Le Batman de Matt Reeves s’annonçait prometteur : plus sombre, plus moderne, plus dense esthétiquement. La première séquence est à l’image de ces promesses. Ce que Batman inspire c’est avant tout de la peur. Il n’est pas justice, il est vengeance. C’est dans cet état d’esprit que nous apparait le Batman de Robert Pattinson. Encore faut-il l’entrevoir, tapi dans l’ombre. Figure imposante et terrifiante. Gotham perpétue une incassable chaine de paranoïa et de violence : les honnêtes gens ont peur des criminels, les criminels ont peur de la chauve-souris. Mais qui aura le plus peur ?
C’est dans cette atmosphère chaotique et alléchante que débute le film de Matt Reeves, avant que l’on ne découvre que derrière l’armure, il n’y a rien.
The Batman se veut polar. Le justicier masqué devient détective, ou du moins il essaye. Sur fond d’enquête, l’intrigue patine. Robert Pattinson en adolescent contrarié résout péniblement les énigmes. Torturé devient synonyme d’apathique et Bruce Wayne manque autant de vivacité que de charisme.
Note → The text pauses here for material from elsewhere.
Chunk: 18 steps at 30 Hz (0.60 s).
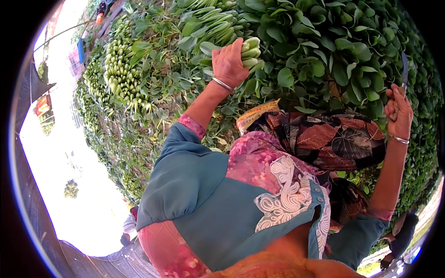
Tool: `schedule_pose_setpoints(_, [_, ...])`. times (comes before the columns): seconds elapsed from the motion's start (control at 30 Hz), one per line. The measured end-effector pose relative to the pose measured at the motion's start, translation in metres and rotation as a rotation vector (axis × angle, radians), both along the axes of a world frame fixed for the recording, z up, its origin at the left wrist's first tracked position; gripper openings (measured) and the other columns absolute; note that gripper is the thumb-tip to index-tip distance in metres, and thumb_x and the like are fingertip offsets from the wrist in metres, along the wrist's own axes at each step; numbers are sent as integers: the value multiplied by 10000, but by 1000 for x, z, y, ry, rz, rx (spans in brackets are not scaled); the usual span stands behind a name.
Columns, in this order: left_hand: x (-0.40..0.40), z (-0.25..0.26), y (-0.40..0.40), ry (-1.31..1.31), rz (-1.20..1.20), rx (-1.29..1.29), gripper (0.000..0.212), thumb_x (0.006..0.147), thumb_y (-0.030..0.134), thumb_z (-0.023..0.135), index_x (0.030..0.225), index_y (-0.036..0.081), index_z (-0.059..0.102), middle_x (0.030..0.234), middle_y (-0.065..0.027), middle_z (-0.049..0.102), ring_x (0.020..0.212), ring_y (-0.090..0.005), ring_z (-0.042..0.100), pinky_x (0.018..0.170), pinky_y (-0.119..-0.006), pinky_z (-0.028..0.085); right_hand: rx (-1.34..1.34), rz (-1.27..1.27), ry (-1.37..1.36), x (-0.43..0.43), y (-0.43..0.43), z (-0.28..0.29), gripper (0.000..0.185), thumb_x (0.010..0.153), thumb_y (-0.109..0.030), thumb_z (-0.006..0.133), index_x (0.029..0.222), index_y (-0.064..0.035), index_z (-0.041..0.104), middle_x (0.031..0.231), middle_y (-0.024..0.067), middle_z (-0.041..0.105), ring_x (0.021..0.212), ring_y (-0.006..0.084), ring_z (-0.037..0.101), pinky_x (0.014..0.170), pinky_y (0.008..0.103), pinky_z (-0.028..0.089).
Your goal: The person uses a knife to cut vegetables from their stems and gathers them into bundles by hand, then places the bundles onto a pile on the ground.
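My left hand (227, 64) grips a bunch of cut leafy greens (251, 52), its pale stem ends pointing right. More cut greens (215, 26) lie in a row just above it. On the far right, my right hand (399, 109) is closed around the handle of a small knife (404, 69), its blade pointing up. Dark green leafy plants (313, 45), still standing, fill the space between my hands and spread behind the knife.
Stacked cut greens (123, 73) lie on the left amid leaf litter. A yellow plastic packet (257, 114) rests beside my leg in leaf-print trousers (333, 139). Another person (403, 236) is at lower right. An orange-and-black object (100, 13) sits at upper left.
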<state>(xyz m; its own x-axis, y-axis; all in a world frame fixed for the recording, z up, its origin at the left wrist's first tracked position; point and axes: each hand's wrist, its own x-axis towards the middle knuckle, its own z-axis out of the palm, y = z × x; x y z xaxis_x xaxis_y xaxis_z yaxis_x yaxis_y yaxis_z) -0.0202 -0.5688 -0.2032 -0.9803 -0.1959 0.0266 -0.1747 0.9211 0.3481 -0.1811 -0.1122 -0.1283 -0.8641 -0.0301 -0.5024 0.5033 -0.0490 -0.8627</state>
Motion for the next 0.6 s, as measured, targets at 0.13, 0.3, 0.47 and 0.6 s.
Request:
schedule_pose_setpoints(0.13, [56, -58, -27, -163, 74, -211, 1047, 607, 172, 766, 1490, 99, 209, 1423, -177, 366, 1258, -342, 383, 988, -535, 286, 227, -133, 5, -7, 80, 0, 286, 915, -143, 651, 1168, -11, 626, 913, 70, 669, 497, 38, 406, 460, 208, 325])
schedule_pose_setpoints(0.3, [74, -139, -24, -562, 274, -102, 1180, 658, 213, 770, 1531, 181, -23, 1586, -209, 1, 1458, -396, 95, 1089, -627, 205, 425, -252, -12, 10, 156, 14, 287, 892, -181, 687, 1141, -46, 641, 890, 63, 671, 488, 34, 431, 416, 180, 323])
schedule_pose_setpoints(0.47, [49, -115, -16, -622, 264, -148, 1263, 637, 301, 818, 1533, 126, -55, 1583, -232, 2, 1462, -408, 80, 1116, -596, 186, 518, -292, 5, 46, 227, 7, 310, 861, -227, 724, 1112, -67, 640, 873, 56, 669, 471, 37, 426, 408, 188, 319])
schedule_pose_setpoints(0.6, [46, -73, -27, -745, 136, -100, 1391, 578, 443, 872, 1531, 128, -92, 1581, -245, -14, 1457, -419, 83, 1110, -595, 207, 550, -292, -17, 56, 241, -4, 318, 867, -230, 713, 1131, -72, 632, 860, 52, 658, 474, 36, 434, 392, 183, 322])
Si l’intrigue est peu convaincante, on saura reconnaitre que la photographie est plus travaillée. Malheureusement, une esthétique sépulcrale apposée à un casting qui se distingue par sa nonchalance ne va pas sans provoquer quelques bâillements. En voulant revenir au caractère originel du Batman, le réalisateur l’en éloigne un peu plus. Mettre en exergue l’aspect rugueux – voire franchement sinistre – de Gotham et son héros nécessitait qu’un metteur en scène ose la transparence; Matt Reeves se réfugie derrière une opacité vaniteuse. Il ne cherche pas à nous raconter l’histoire par le prisme de sa mise en scène, mais bien à nous raconter sa mise en scène par le prisme de l’histoire.
En voulant à tout prix éviter de faire un film de super-héros au profit du film d’auteur, Matt Reeves nous prouve qu’il n’est pas évident de réaliser un bon film de super-héros ou un bon film d’auteur. Résultat ? The Batman n’est ni l’un, ni l’autre.
The Batman / De Matt Reeves / Avec Robert Pattinson, Zoe Kravitz, Colin Farrell, Paul Dano, John Turturro, Jeffery Wright et Andy Serkis / États-Unis / 2h55 / Sortie le 2 mars.